We can identify from Fig. 12c the most influential lines 2–5, 3, 4, and 4, 5 (the line index \(k_1=5,6,7\)) under 01/15, 07/15, and 10/15 load conditions, respectively. In addition, economically sensitive bus 3 (the bus index \(n_1=3\)) to all line exclusions is verified in four load conditions from Fig. 12d. This fact justifies (O1) since bus 3 is connected to one end of the congested lines 3, 4. (O6) is also verified in Fig. 12c. For example, for 07/15 plotted in Fig. 12c, the exclusion of the lines 4–7 (\(k=8\)) much closer to the congested lines has less impact on LMP than the lines 1, 2 (\(k=1\)) exclusion.

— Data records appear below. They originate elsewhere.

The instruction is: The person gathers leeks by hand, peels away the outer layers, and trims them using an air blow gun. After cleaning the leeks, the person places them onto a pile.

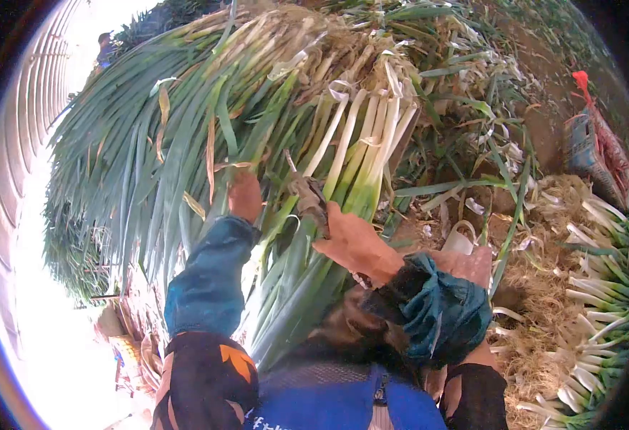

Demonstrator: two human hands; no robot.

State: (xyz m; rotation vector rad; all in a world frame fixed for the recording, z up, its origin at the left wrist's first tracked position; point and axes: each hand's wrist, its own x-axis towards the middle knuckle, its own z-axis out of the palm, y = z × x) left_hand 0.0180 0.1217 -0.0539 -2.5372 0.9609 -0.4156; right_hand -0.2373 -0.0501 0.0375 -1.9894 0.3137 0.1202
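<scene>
The bundle of green onions [343, 165] leans from the person's lap onto the heap [185, 107], left hand [245, 197] closed in its leaves, right hand [354, 247] fisted round a dark tool [312, 199] at the stalks; floppy and bruisable, it likely holds best by the firm pale shanks.
</scene>
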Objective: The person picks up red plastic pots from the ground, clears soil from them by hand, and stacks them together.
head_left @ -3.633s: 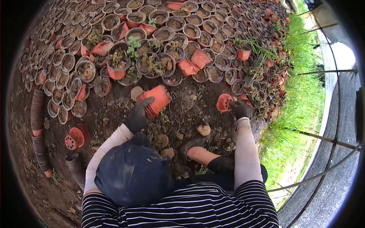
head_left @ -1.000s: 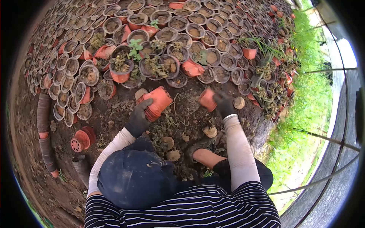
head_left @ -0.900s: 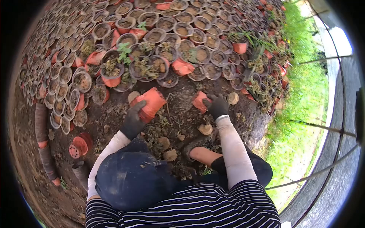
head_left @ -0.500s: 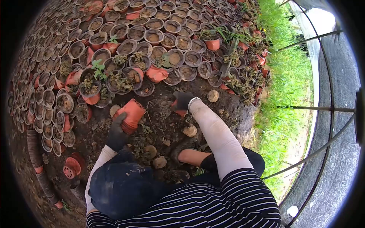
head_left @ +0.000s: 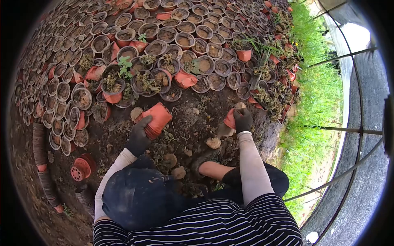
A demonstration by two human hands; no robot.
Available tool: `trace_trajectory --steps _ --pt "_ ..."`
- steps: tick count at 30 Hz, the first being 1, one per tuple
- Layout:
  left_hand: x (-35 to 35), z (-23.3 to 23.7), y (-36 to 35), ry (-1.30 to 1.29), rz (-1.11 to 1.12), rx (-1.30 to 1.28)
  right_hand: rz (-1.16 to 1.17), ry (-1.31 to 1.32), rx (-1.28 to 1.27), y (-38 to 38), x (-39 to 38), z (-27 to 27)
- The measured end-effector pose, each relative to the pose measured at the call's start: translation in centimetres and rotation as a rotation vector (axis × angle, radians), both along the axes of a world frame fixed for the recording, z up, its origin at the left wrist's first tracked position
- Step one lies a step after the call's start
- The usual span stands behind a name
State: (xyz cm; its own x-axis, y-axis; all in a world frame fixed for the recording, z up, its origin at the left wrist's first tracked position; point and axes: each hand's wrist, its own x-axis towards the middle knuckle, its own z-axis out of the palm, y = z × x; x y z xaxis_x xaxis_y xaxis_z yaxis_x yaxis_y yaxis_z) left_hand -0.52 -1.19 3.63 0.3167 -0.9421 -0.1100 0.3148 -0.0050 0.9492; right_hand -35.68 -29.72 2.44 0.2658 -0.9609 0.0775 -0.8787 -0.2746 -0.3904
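Note:
My left hand [head_left: 138,137], in a dark glove, is closed around a nested stack of red plastic nursery pots [head_left: 158,119], which tilts up to the right. Off to the right, my right hand [head_left: 244,120], gloved too, grips a single crumpled red nursery pot [head_left: 230,118] tipped downward. A blurred brown clump of soil [head_left: 224,131] shows just below that pot, apparently coming out of it. Beneath lies a pale soil clod [head_left: 213,143] on the dark ground. The fingertips of my right hand are partly hidden.
Rows of soil-filled pots [head_left: 185,39] cover the ground ahead, some with wilted plants [head_left: 144,82]. Long nested pot stacks [head_left: 39,143] and a red pot with a holed base [head_left: 80,170] lie at left. Grass [head_left: 318,102] and a netted frame [head_left: 361,131] border the right.
My right hand has swung right and turned up with the red pot, and a brown clump now shows below it. My left hand still holds the stack. The view has shifted slightly.

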Motion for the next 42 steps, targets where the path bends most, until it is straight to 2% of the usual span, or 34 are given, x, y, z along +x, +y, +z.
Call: trace_trajectory --steps 1,3,4,8,11,13,14,16,19,22,25,26,27,28,29,32,33,34,36,37,38,39,40,41,42 --pt "-0.3 -0.8 -0.2 0.378 0.033 -0.025 0.081 0.094 -0.129 0.0 -0.3 0.3" --pt "-0.3 -2.3 -0.4 0.55 0.056 -0.042 0.152 0.017 -0.28 0.0 1.2 1.3" --pt "-0.3 -3.2 -0.1 0.35 0.045 -0.023 0.186 -0.023 -0.349 0.5 2.5 2.5" --pt "0.1 -5.4 1.0 -0.456 -0.049 0.068 0.202 -0.743 0.077 5.0 13.9 5.8" --pt "0.4 -1.6 0.4 -0.591 -0.081 0.031 0.109 -1.079 0.546 8.8 20.4 6.2" --pt "0.7 0.2 -0.1 -0.665 -0.099 0.034 0.155 -1.105 0.56 11.2 22.5 1.9" --pt "0.9 0.5 -0.1 -0.7 -0.107 0.036 0.141 -1.175 0.685 12.7 23.4 2.1" --pt "0.8 -0.6 0.5 -0.589 -0.034 -0.01 0.102 -1.301 0.94 15.7 24.3 3.7" --pt "0.7 -2.7 1.0 -0.51 0.01 0.003 0.225 -1.229 1.262 16.7 23.3 2.2" --pt "1.0 -4.0 1.8 -0.611 -0.012 0.035 0.407 -0.949 1.252 16.5 22.6 0.6" --pt "2.2 -2.7 1.6 -0.736 -0.012 0.046 0.805 -0.541 0.705 13.2 22.4 -0.7" --pt "2.6 -2.2 1.4 -0.764 -0.003 0.051 0.738 -0.665 0.732 11.4 23.0 -0.7" --pt "2.8 -3.6 1.4 -0.528 0.035 0.061 0.668 -0.785 0.76 9.6 24.3 0.1" --pt "2.8 -6.4 1.3 -0.292 0.072 0.068 0.486 -0.881 0.811 8.5 25.7 1.8" --pt "2.7 -7.8 1.1 -0.179 0.083 0.072 0.298 -0.975 0.851 7.4 26.9 3.1" --pt "1.8 -9.6 1.0 0.047 0.127 0.091 0.316 -0.275 0.385 4.6 29.4 0.4" --pt "1.5 -9.4 0.8 0.164 0.163 0.098 0.354 -0.137 0.347 4.8 30.2 1.7" --pt "1.1 -8.2 0.1 0.399 0.23 0.104 0.395 -0.094 0.317 4.1 30.1 0.2" --pt "1.3 -5.5 0.5 0.198 0.262 0.111 0.481 -0.004 0.261 2.1 29.4 -3.2" --pt "1.5 -3.7 1.2 -0.237 0.217 0.108 0.544 -0.214 0.291 1.9 28.2 -2.7" --pt "1.4 -3.7 1.3 -0.412 0.195 0.1 0.483 -0.36 0.39 1.7 26.9 -2.0" --pt "1.4 -3.7 1.5 -0.587 0.184 0.092 0.532 -0.301 0.365 1.1 25.2 -1.1" --pt "1.2 -5.0 1.5 -0.503 0.199 0.081 0.685 -0.363 0.149 1.0 23.2 0.4" --pt "1.0 -5.2 1.5 -0.437 0.198 0.078 0.681 -0.223 0.266 0.9 20.8 2.7" --pt "0.9 -5.4 1.5 -0.371 0.199 0.075 0.732 -0.274 0.186 0.3 18.5 2.4"
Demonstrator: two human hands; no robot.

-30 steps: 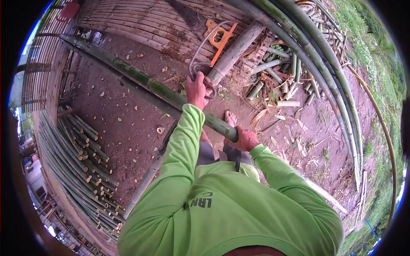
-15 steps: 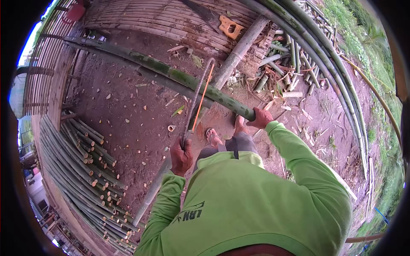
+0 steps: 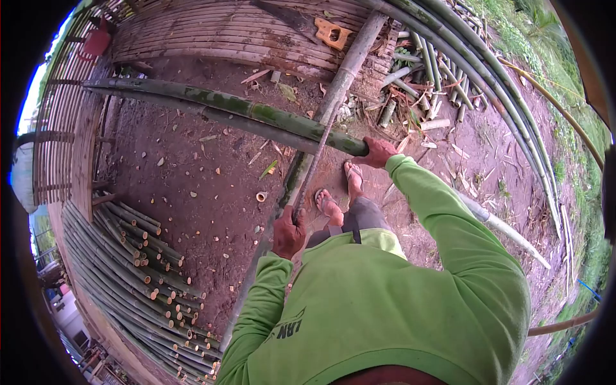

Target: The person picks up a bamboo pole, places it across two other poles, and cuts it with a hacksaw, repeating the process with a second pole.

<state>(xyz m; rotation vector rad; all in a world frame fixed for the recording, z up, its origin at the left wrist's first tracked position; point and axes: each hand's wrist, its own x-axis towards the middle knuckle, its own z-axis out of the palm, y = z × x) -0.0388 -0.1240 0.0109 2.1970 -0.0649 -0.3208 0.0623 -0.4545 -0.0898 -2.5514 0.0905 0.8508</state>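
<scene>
My left hand (image 3: 289,234) is closed round the handle end of a hacksaw (image 3: 315,160). Seen almost edge-on, its thin frame crosses over a green bamboo pole (image 3: 224,101); whether the blade touches the pole is hidden. My right hand (image 3: 377,153) grips the near end of that pole, fingers wrapped over it. The pole runs off to the far left, and a second pole lies alongside beneath it. Under both passes a thicker bamboo support (image 3: 350,67), slanting down toward my left hand.
A handsaw with a yellow handle (image 3: 332,33) lies on the bamboo slat platform (image 3: 212,32). Cut bamboo poles (image 3: 122,276) are stacked at lower left. Bamboo offcuts (image 3: 430,74) pile up at upper right beside long curved poles (image 3: 513,122). My sandalled feet (image 3: 330,205) stand on the dirt.
The hacksaw has turned from showing its orange blade side-on to nearly edge-on over the pole. My left hand has shifted slightly right; my right hand still grips the pole end.
</scene>
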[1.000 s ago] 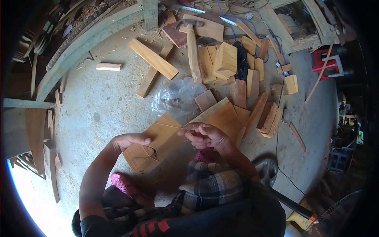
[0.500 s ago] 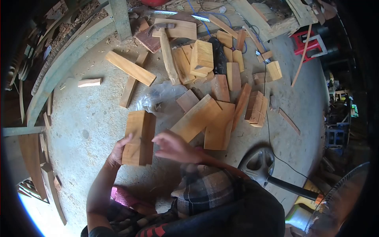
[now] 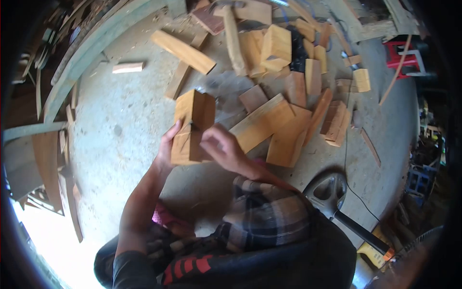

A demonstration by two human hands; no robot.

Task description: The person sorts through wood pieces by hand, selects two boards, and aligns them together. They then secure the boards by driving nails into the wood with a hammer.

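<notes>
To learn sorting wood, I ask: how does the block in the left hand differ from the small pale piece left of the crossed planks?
The block is thick; the pale piece is slim. The left hand grips the block; the pale piece lies on the floor. The block looks yellow-brown, the pale piece pinkish-white. Both are wood.

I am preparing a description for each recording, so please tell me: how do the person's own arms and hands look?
The left hand and right hand wear no gloves, and no watch or bracelet shows. A dark, short sleeve leaves the left forearm bare; the right forearm is bare too, but its sleeve edge cannot be made out.
</notes>
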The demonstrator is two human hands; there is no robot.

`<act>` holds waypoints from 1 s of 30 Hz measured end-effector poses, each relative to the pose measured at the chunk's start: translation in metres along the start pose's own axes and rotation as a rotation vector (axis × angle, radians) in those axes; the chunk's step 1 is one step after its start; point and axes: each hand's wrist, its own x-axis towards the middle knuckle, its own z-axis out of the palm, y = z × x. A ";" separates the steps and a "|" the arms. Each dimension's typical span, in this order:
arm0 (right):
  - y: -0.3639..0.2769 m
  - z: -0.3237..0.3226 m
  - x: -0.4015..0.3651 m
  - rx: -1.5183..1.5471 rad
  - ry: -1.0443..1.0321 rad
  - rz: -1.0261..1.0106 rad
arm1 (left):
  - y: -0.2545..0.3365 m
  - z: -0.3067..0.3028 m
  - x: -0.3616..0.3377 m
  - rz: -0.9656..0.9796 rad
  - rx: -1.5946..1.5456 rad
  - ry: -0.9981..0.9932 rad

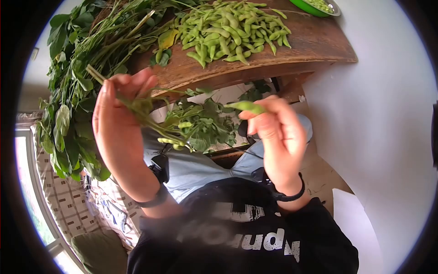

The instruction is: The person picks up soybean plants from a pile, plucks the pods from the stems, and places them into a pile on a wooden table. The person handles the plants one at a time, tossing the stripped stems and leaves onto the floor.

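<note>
My left hand (116, 132) is closed around a soybean stalk (95, 74), whose cut end sticks up past the fingers. The stalk's lower part slants down to the right, with a few pods (171, 142) still attached. Between the thumb and fingers of my right hand (284, 132) is a single green soybean pod (248, 107), held apart from the stalk. Beyond both hands, a heap of picked pods (232, 29) lies on the wooden table (315, 43).
Leafy soybean plants (75, 96) pile up on the table's left and hang over its edge. A green-and-metal bowl (315, 7) with light green contents stands at the far right. Stripped leaves (210, 130) lie below, between my knees. A white wall (378, 91) borders the right side.
</note>
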 end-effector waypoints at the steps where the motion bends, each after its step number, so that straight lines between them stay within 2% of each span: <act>1: -0.003 0.001 0.005 -0.034 0.007 -0.076 | -0.002 0.000 -0.003 -0.043 -0.060 -0.034; 3: -0.002 -0.001 0.024 -0.190 0.076 -0.391 | -0.003 0.001 -0.005 -0.020 -0.039 -0.161; 4: -0.015 0.001 0.034 -0.410 0.169 -0.444 | 0.000 0.004 -0.007 -0.011 -0.038 -0.147; 5: -0.014 -0.002 0.054 -0.589 0.237 -0.585 | 0.003 0.007 -0.010 -0.004 -0.037 -0.136; 7: 0.013 -0.015 0.106 -0.914 0.182 -0.670 | 0.010 0.012 -0.015 -0.015 -0.027 -0.163; 9: 0.011 0.002 0.105 -0.966 0.189 -0.494 | 0.013 0.017 -0.019 0.040 -0.040 -0.123; 10: 0.005 0.011 0.093 -0.865 0.129 -0.448 | 0.013 0.006 -0.019 0.056 0.066 -0.272; 11: -0.003 0.026 0.075 -0.767 0.067 -0.394 | 0.014 0.006 -0.020 0.062 0.067 -0.264; 12: 0.003 0.035 0.066 -0.614 -0.070 -0.555 | 0.014 0.009 -0.023 0.053 0.063 -0.270; 14: 0.011 0.049 0.057 -0.574 -0.284 -0.709 | 0.012 0.008 -0.024 0.040 0.067 -0.327; 16: 0.020 0.057 0.047 -0.538 -0.326 -0.703 | 0.009 0.011 -0.026 0.035 0.071 -0.311; 17: 0.022 0.058 0.044 -0.525 -0.283 -0.673 | 0.007 0.014 -0.027 0.042 0.071 -0.297; 19: 0.019 0.057 0.033 -0.460 -0.219 -0.500 | 0.004 0.017 -0.028 0.062 0.035 -0.277; 20: 0.018 0.058 0.029 -0.430 -0.228 -0.487 | 0.003 0.017 -0.029 0.069 0.029 -0.292; 28: 0.029 0.055 0.032 -0.431 -0.345 -0.554 | 0.000 0.014 -0.035 0.122 0.114 -0.340; 30: 0.029 0.054 0.028 -0.427 -0.319 -0.504 | 0.001 0.014 -0.035 0.105 0.088 -0.333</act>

Finally, the novelty and application of the proposed LMP change index as well as the observations from simulation studies can be summarized as follows:

  1. 1)

    Derivation of analytical LMP change index to topology errors. For various operation conditions (Cases 1 to 4), the analytical equations are proposed to quantify the impact of a single line topology error on LMP change.

  2. 2)

    Fast assessment of LMP change in response to varying marginal cost and GSF. Without exhaustively executing SCED, in each case the impact of marginal cost and GSF on LMP is quantified using the proposed LMP index. As a result, all the buses can be quickly categorized into two bus groups with a positive or negative LMP change direction to the change in marginal cost and GSF. This could provide information for the generation company to make its bidding strategy as well as with the system operator to predict a market participants profit or loss.

  3. 3)

    Identification of economically vulnerable buses and influential lines on LMP. Simulation studies show that the buses with the most sensitivity to topology errors are those at the ends of the union of the congested line and the erroneous line. This also implies that the erroneous line and/or the congested line are the most influential ones on LMP.

  4. 4)

    Cybersecurity evaluation. The results from (3) above can be used as a practical guideline for the development of cybersecurity index to quantify the performance of a cyber data attack against smart grid operation. For example, continuous and discrete sensors monitoring the erroneous and congested lines must be protected with high priority to mitigate the financial risk of topology data attacks. Furthermore, the proposed LMP change index can be potentially embedded in EMS/MMS applications such as power system state estimation, topology error processing, and contingency analysis to enhance secure market operations.

5 Conclusion

In this paper, we develop a closed-form analytical framework to assess LMP change in response to line status error when a single transmission line is congested. The developed framework provides system operators with a computationally efficient analysis tool because it requires only local information related to the congested line, such as marginal cost and GSF. Using this framework, system operators quickly evaluate the sensitivity of LMP to changes in marginal cost and GSF in an online manner. Simulation results provide insights into the identification of the most (or least) influential transmission line on LMP change and the most (or least) economically sensitive bus to any line status error in an entire power system. The proposed framework can be primarily used as an offline tool using historical data to quantify and predict the impact of topology data attacks on LMP, as well as provide guidelines for robust generation company’s bidding strategy/network planning and the prioritization of sensor upgrade against topology data attacks.

Future work includes the development of a framework to conduct an in-depth analysis of LMP changes to a more general topology error including substation configuration error under multi-line congestion. The developed framework should be verified and tested in larger test systems under various topology attack scenarios.